Joy and fulfilment
For Chris Russell, his most rewarding job ever came with a pay cut and a seven-day work week. But he wouldn’t have it any other way.
Two years ago, Chris joined Newcastle based disability support service provider CIMS. His longtime friend, CIMS owner Chris Skurrie, had been suggesting for months that Chris come to work for him.
“I was ready to leave my retail job,” explains Chris Russell.
“I wanted to try something different, I wanted to make a difference. So I started working for CIMS in building management and housing services. We provide independent living accommodation and daily support under NDIS.
“Our participants are well looked after, albeit at times with not enough to do, which can leave them without a sense of purpose,” shared Chris, who quickly discovered what a difference seemingly random acts of kindness can make.
“On my first day, we picked up second-hand furniture for one of our participants and were asked whether we also wanted a fan. I didn’t want to take it because it didn’t look that great. But Chris (Skurrie) said yes. When we dropped that fan off at the participant’s house, it was like Christmas to her and she was over the moon. I couldn’t believe it.

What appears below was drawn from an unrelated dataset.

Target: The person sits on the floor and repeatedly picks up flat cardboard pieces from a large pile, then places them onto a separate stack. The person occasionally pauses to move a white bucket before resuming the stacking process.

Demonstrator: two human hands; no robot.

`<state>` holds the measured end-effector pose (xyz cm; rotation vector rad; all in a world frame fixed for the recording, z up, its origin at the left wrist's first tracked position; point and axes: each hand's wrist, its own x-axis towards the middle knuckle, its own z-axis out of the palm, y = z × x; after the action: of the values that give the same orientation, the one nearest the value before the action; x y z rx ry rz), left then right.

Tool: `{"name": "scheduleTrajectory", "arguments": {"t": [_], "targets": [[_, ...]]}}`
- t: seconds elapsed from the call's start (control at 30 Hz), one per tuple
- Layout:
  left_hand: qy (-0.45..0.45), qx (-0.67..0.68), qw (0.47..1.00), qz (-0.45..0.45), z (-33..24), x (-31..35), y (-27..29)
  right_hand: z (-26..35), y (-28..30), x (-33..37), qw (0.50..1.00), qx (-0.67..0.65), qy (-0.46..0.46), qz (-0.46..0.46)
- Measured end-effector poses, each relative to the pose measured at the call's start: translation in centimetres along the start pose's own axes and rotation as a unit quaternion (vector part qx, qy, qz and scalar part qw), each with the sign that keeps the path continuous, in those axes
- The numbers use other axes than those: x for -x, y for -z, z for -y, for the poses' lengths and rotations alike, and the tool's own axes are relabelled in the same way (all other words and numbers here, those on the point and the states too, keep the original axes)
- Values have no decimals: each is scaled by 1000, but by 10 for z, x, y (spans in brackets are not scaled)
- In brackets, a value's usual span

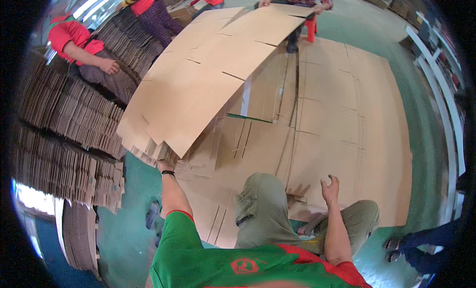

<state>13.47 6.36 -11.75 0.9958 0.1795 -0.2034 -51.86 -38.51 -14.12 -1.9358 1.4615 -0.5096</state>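
A large slotted cardboard sheet (pixel 198 69) stretches across the upper left, bowed upward in the middle. Its near corner is at my left hand (pixel 166 165), which grips the edge there; the fingertips are partly hidden by the cardboard. At the far end, another person's hands (pixel 321 8) hold the sheet's edge. My right hand (pixel 330 190) is raised above my bent knee with thumb and fingers apart, holding nothing. Below it, a second wide cardboard sheet (pixel 377 139) with slots and fold lines lies flat on the right.
Tall stacks of flattened cardboard (pixel 82 117) line the left side. A person in a red shirt (pixel 82 42) sits near them, and others work farther back. White metal rails (pixel 441 99) run along the right. Another person's feet (pixel 393 249) are at the lower right on the green floor (pixel 136 228).
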Motion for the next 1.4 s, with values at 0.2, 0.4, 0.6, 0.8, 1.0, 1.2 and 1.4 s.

“Chris explained to me that nobody had ever given her anything, this was a first for her and it made a mundane, random object like a fan extra special.
“It just literally changed my whole perception, and I kept thinking about what can we do to support these guys moving forward.“
Drawing upon his background in hospitality, he suggested that CIMS open a café and employ NDIS clients. “We had the opportunity to take over a café in One Mile at the Port Stephens Koala Sanctuary,” Chris recalls.
“Then the Coliseum in Mayfield became available three months later and they both filled up with participants straight away. We opened it up to anyone on NDIS, not just to our CIMS clients.”
Less than two years later, CIMS operates five venues and employs 75 participants. A café in Boolaroo, a fully licensed restaurant on Hunter Street in Newcastle East and, most recently, the Royal Oak Hotel in Cessnock have been added to the portfolio.
“We have one support worker for every participant. And we pay both the full awards wage, rather than just $3.50/hour as many other NDIS providers do. We don’t pull any profits from any of the venues. Anything we make gets re-invested back into the business.
“Our goal is to offer opportunities to more participants, to match their skillsets to the right opportunity. We want to be able to say yes to anyone interested and for nobody to be disheartened by the fact that we’ve had to say no.
“That’s not to say we haven’t had our ups and downs. It’s not always easy to find the right support workers and we have had to become more structured in how we start participants off, to look at their current capabilities and how we can develop them,” he admits.
The Hunter Street venue in particular has been a challenging one and discussions with council about re-instating a license for live music are ongoing. With excellent feedback for their food, live music would provide a much-needed extra drawcard.
But despite the challenges, Chris couldn’t be happier with the results.
“Success for us is when we see participants gain confidence, when they come out of their shell,” he shares.